# THE DATA:
----
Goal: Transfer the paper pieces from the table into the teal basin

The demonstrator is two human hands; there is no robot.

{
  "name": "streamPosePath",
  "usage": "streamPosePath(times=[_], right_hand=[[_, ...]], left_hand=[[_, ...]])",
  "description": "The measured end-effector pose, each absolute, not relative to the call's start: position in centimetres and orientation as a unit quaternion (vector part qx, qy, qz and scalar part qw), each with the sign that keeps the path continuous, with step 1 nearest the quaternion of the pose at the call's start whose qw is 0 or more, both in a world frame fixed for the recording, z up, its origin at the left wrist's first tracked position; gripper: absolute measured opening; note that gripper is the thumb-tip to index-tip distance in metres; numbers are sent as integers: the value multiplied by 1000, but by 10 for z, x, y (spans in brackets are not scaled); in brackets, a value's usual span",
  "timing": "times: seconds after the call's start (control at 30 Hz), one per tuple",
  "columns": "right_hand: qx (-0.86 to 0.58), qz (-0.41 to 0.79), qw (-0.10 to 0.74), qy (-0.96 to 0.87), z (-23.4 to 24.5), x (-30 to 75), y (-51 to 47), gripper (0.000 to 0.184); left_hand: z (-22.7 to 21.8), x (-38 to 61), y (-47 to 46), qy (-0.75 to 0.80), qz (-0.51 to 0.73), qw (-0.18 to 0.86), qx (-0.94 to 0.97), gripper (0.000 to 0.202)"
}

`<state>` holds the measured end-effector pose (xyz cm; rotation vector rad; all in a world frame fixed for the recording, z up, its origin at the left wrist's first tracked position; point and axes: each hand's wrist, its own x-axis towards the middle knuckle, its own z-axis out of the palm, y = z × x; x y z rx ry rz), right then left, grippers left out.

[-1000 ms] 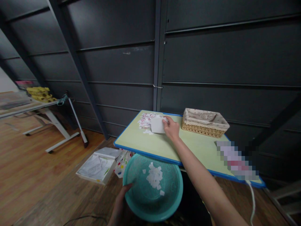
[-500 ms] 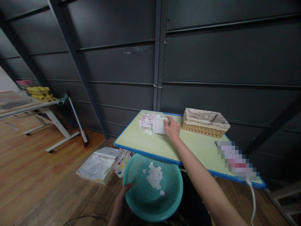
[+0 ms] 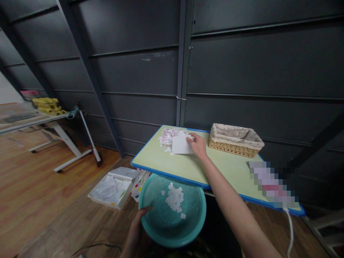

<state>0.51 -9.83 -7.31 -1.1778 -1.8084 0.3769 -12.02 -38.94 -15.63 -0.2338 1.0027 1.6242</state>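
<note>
My right hand (image 3: 198, 144) pinches a flat white card (image 3: 181, 144) by its right edge, just above the table. Behind and left of the card lies a heap of small white and pinkish paper scraps (image 3: 169, 135) on the pale green tabletop (image 3: 161, 159). Below the table's front edge, my left hand (image 3: 139, 217) grips the rim of a teal plastic basin (image 3: 188, 233), its thumb over the edge and the other fingers hidden beneath. Inside the basin rest white paper pieces (image 3: 175, 199).
A cloth-lined wicker basket (image 3: 233, 150) stands at the back right of the table, near a blurred-out item (image 3: 272, 184) with a white cord. An open white box (image 3: 111, 190) sits on the floor at left. Another table (image 3: 29, 122) is farther left, and a dark wall rises behind.
The card in my right hand has shifted slightly left and shows more of its width. My left hand and the basin have moved a little left and up.
</note>
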Motion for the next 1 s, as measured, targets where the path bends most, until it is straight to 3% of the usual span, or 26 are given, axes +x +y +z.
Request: streamPosePath(times=[0.27, 0.47, 0.53, 0.67, 0.77, 1.0], right_hand=[[-392, 323, 412, -756, -69, 16, -89, 30], [-286, 510, 318, -746, -71, 8, -104, 42], [-292, 491, 380, -727, -73, 6, -102, 47], [-382, 306, 554, -673, -77, 7, -90, 51], [-426, 219, 562, -675, -80, 10, -85, 49], [-400, 224, 511, -727, -85, 4, -86, 41]], left_hand=[[-151, -123, -388, 442, 706, 549, -71, 66], [-151, -123, -387, 452, 708, 538, -63, 57], [-153, -124, -387, 452, 709, 538, -63, 56], [-159, -126, -389, 438, 712, 545, -61, 56], [-162, -127, -389, 446, 712, 541, -49, 58], [-155, -123, -389, 457, 711, 532, -43, 58]])
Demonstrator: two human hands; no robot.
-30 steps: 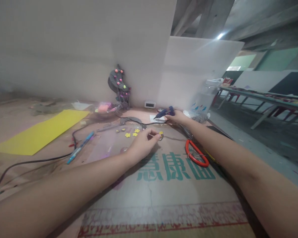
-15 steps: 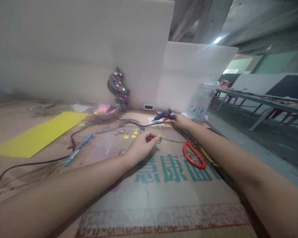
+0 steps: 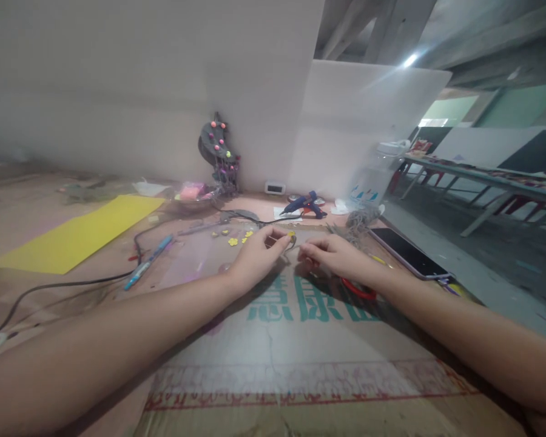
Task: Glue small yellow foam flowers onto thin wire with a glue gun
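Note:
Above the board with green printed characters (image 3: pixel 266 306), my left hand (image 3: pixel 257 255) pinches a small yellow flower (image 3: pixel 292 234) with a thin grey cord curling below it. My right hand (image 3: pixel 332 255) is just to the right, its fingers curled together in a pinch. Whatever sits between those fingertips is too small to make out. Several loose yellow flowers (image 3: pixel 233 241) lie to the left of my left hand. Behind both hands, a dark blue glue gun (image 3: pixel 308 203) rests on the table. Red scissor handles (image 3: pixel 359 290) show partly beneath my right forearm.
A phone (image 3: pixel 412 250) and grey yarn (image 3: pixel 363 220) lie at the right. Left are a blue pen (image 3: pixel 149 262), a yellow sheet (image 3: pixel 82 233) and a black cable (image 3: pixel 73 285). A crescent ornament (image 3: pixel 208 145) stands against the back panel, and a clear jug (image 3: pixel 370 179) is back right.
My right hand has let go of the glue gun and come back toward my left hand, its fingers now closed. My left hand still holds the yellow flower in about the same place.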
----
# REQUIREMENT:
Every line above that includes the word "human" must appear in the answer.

# REPLY:
The demonstrator is two human hands; there is no robot.
Demonstrator: two human hands; no robot.

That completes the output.